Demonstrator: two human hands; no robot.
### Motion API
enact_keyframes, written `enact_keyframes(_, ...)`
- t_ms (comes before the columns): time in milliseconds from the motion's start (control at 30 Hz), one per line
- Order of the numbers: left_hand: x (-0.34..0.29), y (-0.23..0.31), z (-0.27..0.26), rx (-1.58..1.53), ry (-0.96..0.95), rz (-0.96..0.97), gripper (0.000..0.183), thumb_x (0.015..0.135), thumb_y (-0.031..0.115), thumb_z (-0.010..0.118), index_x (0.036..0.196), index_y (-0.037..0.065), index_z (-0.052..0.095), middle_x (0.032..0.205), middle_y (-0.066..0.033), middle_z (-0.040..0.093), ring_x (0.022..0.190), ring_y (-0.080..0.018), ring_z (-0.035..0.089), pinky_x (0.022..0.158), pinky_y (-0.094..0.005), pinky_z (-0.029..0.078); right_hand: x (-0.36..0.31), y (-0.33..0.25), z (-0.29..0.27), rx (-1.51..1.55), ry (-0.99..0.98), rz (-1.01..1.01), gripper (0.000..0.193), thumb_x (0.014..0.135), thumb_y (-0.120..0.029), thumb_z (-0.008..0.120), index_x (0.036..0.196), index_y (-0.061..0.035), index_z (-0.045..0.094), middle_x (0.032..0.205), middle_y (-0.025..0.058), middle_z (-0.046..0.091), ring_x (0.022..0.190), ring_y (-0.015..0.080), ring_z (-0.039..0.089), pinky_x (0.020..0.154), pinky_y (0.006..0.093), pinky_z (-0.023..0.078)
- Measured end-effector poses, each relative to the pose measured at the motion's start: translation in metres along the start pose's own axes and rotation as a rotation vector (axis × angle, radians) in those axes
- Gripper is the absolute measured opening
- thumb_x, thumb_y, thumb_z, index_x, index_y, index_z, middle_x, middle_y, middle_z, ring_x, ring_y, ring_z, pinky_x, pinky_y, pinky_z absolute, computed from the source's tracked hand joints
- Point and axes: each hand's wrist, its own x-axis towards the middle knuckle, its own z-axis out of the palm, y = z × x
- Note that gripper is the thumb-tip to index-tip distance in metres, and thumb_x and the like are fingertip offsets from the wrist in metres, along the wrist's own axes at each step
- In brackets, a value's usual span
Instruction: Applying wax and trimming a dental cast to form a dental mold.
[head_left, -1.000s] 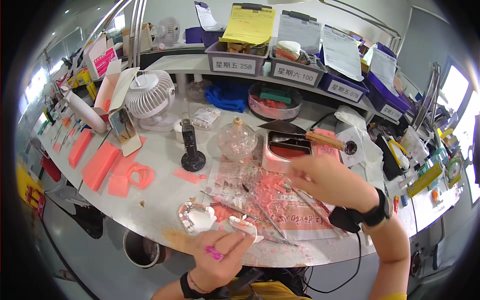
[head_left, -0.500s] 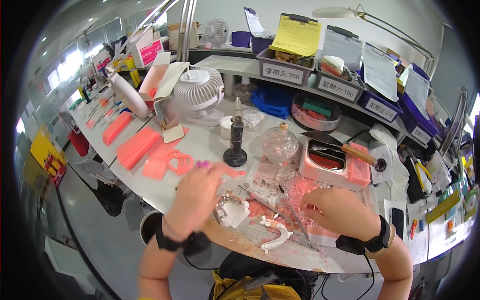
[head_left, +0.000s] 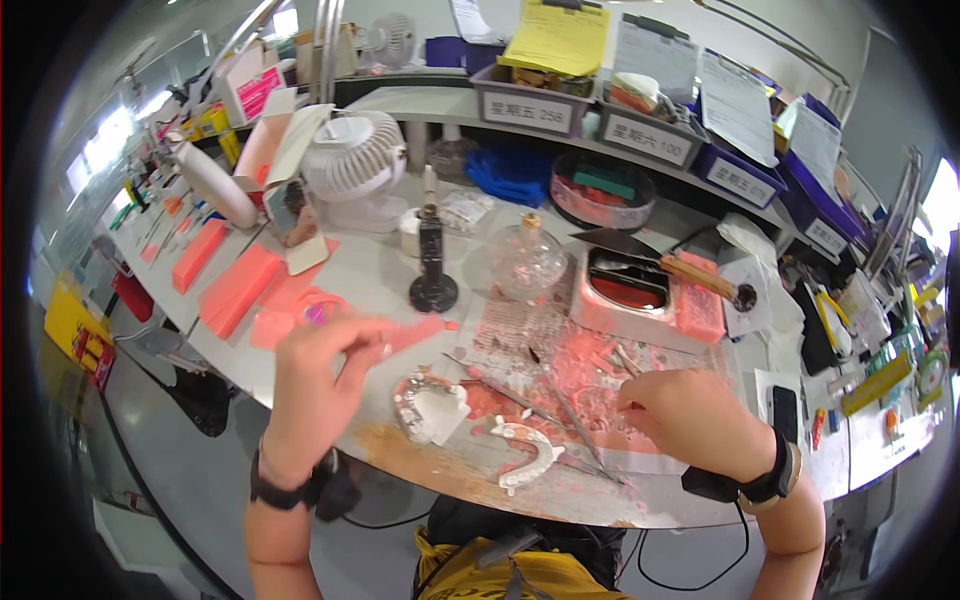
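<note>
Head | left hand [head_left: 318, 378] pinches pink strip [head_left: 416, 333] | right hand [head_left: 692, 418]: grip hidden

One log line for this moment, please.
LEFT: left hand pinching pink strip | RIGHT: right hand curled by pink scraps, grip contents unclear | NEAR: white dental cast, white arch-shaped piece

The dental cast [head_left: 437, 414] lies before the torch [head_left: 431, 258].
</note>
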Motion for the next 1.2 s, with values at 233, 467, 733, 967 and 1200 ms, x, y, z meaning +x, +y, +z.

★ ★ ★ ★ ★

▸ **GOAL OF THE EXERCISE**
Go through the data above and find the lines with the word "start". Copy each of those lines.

▸ **TASK RESPONSE**
- t_ms (comes before the columns): time in milliseconds from the motion's start (control at 30 Hz), one per line
- Measured end-effector poses, each relative to the pose measured at the motion's start: translation in metres along the start pose's own axes and rotation as a rotation vector (axis × angle, radians) in those axes

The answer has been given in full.